DIRECTIONS FOR THIS TASK ▸ Output the first line below and each one after it, exactly, up to and including the line holding "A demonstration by". Pictures should not be copied.
WORKING DATA below:
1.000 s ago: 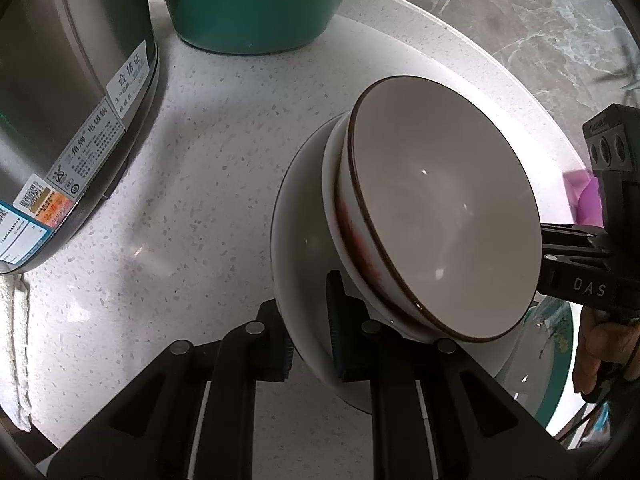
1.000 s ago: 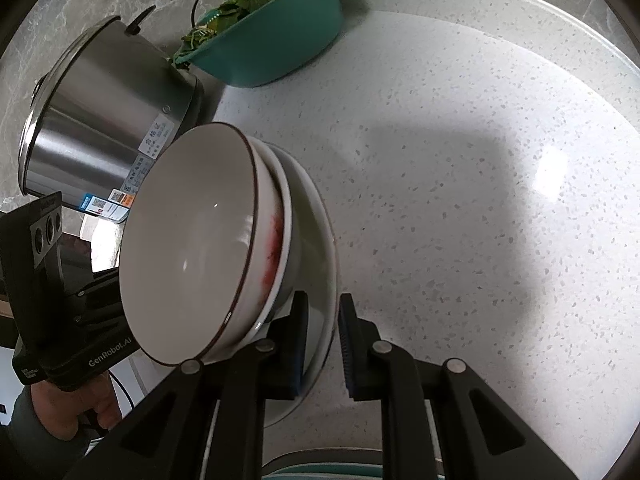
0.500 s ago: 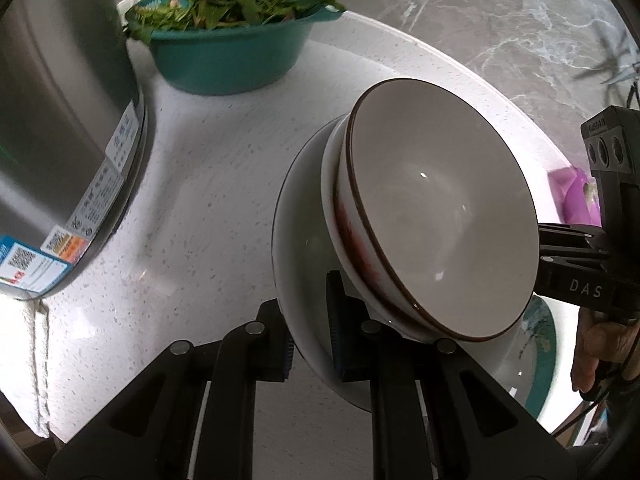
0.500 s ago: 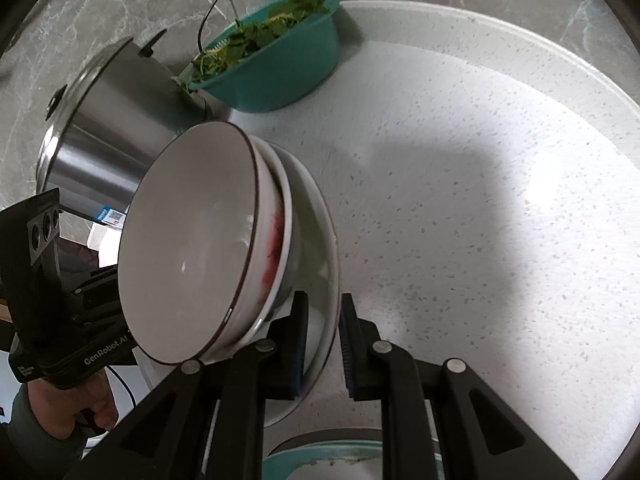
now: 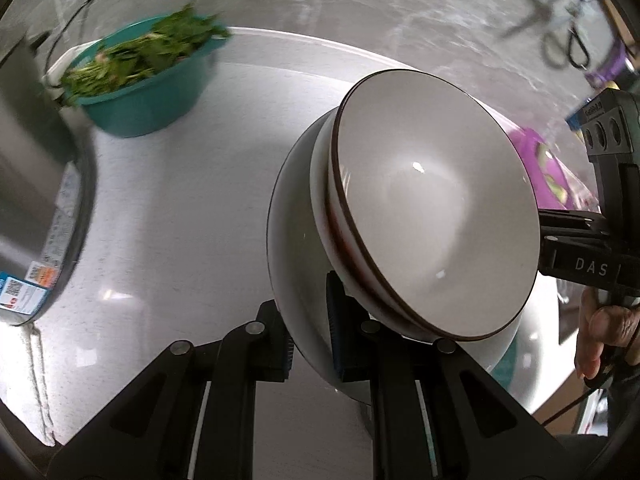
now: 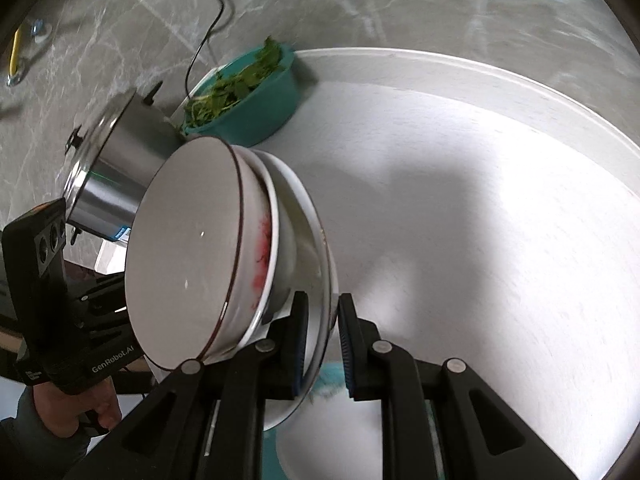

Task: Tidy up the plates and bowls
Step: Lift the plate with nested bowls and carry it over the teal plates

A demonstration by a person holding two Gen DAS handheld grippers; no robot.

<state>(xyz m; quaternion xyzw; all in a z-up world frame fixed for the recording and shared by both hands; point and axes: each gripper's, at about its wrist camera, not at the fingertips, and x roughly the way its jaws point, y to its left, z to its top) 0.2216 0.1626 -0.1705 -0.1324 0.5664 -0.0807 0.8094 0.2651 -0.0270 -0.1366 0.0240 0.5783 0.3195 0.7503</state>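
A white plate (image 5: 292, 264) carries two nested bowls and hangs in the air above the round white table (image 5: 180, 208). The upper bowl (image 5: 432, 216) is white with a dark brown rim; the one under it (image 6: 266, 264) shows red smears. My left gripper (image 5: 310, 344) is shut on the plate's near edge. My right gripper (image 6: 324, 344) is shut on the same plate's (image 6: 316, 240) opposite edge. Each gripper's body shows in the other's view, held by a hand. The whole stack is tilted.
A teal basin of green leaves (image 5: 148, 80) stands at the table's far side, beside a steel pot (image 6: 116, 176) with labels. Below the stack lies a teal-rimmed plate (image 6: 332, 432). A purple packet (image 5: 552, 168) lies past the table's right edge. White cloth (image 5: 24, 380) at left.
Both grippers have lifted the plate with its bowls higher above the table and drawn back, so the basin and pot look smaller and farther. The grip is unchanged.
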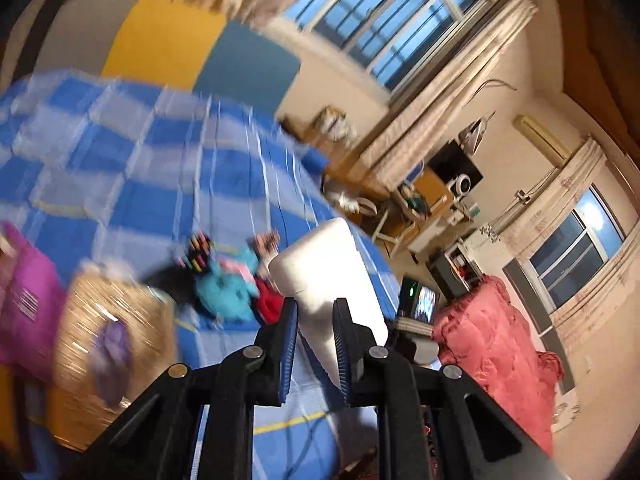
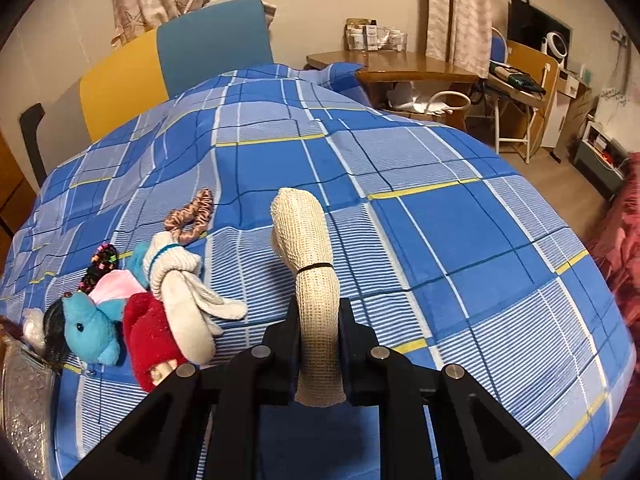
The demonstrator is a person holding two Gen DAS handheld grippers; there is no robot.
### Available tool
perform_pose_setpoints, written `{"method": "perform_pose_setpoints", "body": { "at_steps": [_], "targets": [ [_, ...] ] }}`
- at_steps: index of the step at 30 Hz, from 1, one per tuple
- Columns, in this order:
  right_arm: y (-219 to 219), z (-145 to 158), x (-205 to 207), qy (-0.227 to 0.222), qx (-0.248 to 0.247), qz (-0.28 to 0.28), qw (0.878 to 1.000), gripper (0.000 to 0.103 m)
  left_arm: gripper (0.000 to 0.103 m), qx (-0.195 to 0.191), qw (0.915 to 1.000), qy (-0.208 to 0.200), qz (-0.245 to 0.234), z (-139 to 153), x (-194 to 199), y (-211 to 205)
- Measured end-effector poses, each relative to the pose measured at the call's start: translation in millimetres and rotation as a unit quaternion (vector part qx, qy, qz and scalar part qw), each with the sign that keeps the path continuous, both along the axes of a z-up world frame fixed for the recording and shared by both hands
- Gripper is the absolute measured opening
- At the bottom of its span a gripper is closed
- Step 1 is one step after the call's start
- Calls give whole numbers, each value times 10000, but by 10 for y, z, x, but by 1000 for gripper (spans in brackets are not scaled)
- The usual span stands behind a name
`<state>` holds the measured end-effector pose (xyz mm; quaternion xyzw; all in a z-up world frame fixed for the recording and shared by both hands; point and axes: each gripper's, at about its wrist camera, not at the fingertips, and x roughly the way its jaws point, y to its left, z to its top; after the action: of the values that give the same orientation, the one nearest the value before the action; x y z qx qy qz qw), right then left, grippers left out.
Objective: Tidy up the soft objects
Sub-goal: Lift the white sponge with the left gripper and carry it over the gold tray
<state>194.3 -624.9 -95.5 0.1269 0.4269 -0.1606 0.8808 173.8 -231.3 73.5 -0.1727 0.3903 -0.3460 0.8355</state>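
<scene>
My left gripper (image 1: 316, 312) is shut on a white foam block (image 1: 324, 272) and holds it above the blue checked bed (image 1: 160, 160); the view is blurred. My right gripper (image 2: 320, 312) is shut on a beige mesh roll (image 2: 310, 264) tied with a black band, over the bed (image 2: 400, 200). To its left lie a blue plush elephant (image 2: 90, 328), a red plush (image 2: 148, 332), a knotted white sock (image 2: 184, 292), a pink scrunchie (image 2: 192, 216) and a black hair tie with coloured dots (image 2: 100, 264). The blue plush (image 1: 226, 288) also shows in the left wrist view.
A woven basket (image 1: 108, 328) and a magenta bag (image 1: 24, 300) stand left in the left wrist view. A shiny container edge (image 2: 24, 392) is at the lower left of the right wrist view. A wooden table (image 2: 400, 64), chairs and a red blanket (image 1: 496, 352) flank the bed.
</scene>
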Motion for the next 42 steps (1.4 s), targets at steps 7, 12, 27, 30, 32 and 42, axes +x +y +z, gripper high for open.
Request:
{"method": "perform_pose_setpoints", "body": {
  "at_steps": [7, 12, 27, 30, 32, 42],
  "targets": [
    [24, 129, -71, -260, -352, -164, 9989, 16, 17, 99, 9967, -334, 731, 338, 174, 1096],
    [84, 275, -140, -638, -607, -193, 9959, 16, 17, 325, 9888, -158, 1446, 146, 374, 1934],
    [826, 788, -469, -1183, -606, 143, 9910, 16, 18, 1191, 9699, 1484, 1517, -1339, 1172, 2667],
    [1056, 912, -603, -1313, -464, 264, 9899, 16, 18, 1433, 9655, 1688, 1372, -1586, 1342, 2606],
    [1235, 987, -681, -1379, -452, 396, 9886, 16, 18, 1464, 9638, 1773, 1351, -1679, 1432, 2620],
    [2281, 1393, -868, -1794, -477, 1251, 9746, 16, 39, 1054, 9616, 1882, 1699, -1687, 1571, 2897]
  ]
}}
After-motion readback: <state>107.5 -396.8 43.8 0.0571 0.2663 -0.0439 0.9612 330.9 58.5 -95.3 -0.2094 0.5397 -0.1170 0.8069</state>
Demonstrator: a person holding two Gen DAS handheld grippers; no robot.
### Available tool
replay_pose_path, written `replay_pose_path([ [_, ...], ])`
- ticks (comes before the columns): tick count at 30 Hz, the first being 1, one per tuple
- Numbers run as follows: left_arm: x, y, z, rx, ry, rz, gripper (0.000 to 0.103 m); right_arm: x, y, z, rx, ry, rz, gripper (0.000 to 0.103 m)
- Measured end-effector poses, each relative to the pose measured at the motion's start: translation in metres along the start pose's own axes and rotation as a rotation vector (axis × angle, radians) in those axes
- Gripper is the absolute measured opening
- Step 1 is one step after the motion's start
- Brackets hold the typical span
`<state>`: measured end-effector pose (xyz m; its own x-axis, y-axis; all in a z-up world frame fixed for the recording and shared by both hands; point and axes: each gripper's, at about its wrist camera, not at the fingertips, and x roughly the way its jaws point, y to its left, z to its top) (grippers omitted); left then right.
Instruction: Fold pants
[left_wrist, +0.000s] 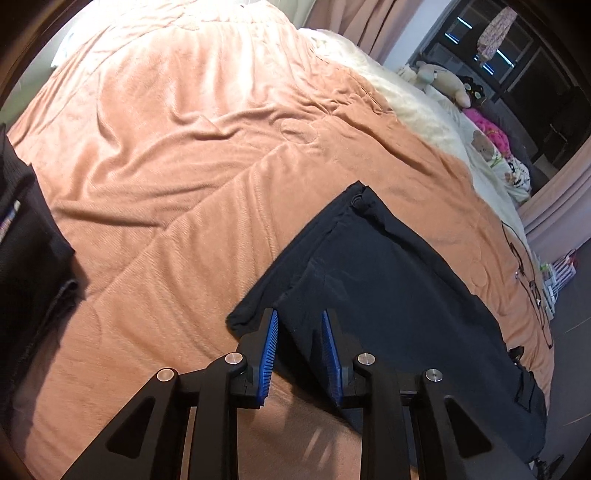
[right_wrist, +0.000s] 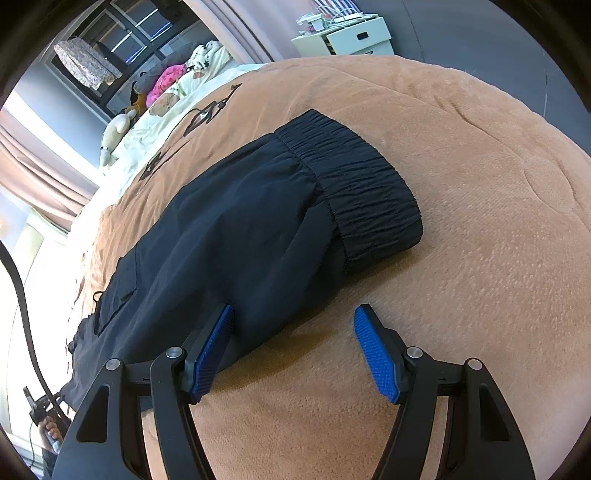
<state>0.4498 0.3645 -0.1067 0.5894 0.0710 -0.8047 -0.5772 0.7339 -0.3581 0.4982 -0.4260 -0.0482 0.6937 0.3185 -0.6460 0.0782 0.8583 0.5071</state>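
Dark navy pants (left_wrist: 399, 280) lie flat on a peach blanket (left_wrist: 177, 155) that covers a bed. My left gripper (left_wrist: 300, 319) hovers over their near corner, blue pads (left_wrist: 271, 343) a small gap apart, with no cloth pinched between them. In the right wrist view the pants (right_wrist: 229, 229) run from the ribbed elastic waistband (right_wrist: 351, 184) down toward the lower left. My right gripper (right_wrist: 294, 312) stands wide open above the pants' near edge. Its left finger (right_wrist: 212, 350) is over the dark cloth, and its right finger (right_wrist: 376, 354) is over bare blanket (right_wrist: 480, 258).
Another dark garment (left_wrist: 29, 243) lies at the bed's left edge. A white fluffy throw (left_wrist: 406, 96) and several stuffed toys (left_wrist: 447, 85) sit at the far side. A white bedside cabinet (right_wrist: 354, 37) stands beyond the bed. A black cable (right_wrist: 22, 302) hangs at left.
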Motion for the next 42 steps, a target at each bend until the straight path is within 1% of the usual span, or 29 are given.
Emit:
replay_pose_path([
  [2,-0.002,0.000,0.001,0.004,-0.002,-0.008,0.027,0.000,-0.001,0.001,-0.003,0.001,-0.001,0.067],
  [5,0.007,0.000,0.001,0.017,0.021,0.020,0.027,0.001,0.000,0.002,-0.009,0.003,-0.003,0.067],
  [10,0.020,0.014,-0.002,-0.037,0.039,0.039,0.027,0.002,-0.002,0.003,-0.004,0.002,0.001,0.067],
  [11,0.023,0.018,-0.003,-0.052,0.050,0.031,0.027,0.002,-0.002,0.003,-0.004,0.002,0.000,0.067],
  [12,0.022,0.019,-0.006,-0.057,0.054,0.025,0.030,0.002,-0.002,0.002,-0.004,0.002,0.001,0.067],
  [13,0.022,0.021,-0.008,-0.059,0.057,0.020,0.038,0.002,-0.002,0.002,-0.005,0.003,0.000,0.067],
  [14,0.020,0.022,-0.010,-0.053,0.056,0.023,0.043,0.002,-0.001,0.002,-0.006,0.003,0.000,0.067],
  [15,0.018,0.022,-0.012,-0.047,0.049,0.024,0.053,0.002,-0.001,0.002,-0.007,0.003,-0.001,0.067],
  [16,0.017,0.023,-0.013,-0.044,0.043,0.021,0.061,0.002,-0.001,0.002,-0.008,0.003,-0.001,0.067],
  [17,0.016,0.024,-0.015,-0.043,0.043,0.017,0.062,0.002,-0.001,0.002,-0.006,0.003,-0.001,0.067],
  [23,0.028,0.027,-0.019,-0.059,0.070,-0.009,0.062,0.003,-0.001,0.001,0.001,-0.003,0.000,0.067],
  [27,0.042,0.028,-0.019,-0.090,0.080,-0.037,0.062,0.002,-0.003,0.000,0.008,-0.007,0.009,0.067],
  [35,0.050,0.025,-0.016,-0.088,0.031,-0.036,0.062,0.003,-0.017,0.002,0.063,-0.034,0.047,0.067],
  [36,0.049,0.024,-0.018,-0.095,0.028,-0.050,0.062,0.003,-0.019,0.003,0.075,-0.041,0.054,0.067],
  [38,0.048,0.024,-0.023,-0.113,0.029,-0.052,0.062,0.004,-0.024,0.003,0.108,-0.061,0.074,0.067],
  [40,0.047,0.018,-0.027,-0.095,0.029,-0.046,0.062,0.006,-0.029,0.002,0.134,-0.077,0.093,0.067],
  [41,0.048,0.015,-0.026,-0.077,0.026,-0.024,0.059,0.007,-0.031,0.003,0.149,-0.083,0.102,0.067],
  [42,0.049,0.013,-0.026,-0.064,0.026,-0.005,0.042,0.008,-0.032,0.001,0.160,-0.088,0.108,0.067],
])
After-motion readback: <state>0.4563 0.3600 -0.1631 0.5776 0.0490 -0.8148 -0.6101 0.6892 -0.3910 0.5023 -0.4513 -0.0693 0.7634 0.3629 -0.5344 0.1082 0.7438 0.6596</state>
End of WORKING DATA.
EXERCISE SOLUTION ▸
1.000 s ago: 
1.000 s ago: 
0.500 s ago: 
0.500 s ago: 
now: 
now: 

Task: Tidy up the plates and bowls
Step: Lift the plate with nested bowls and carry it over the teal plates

A demonstration by a person holding two Gen DAS handheld grippers; no robot.

For this exercise, the answer is now complete.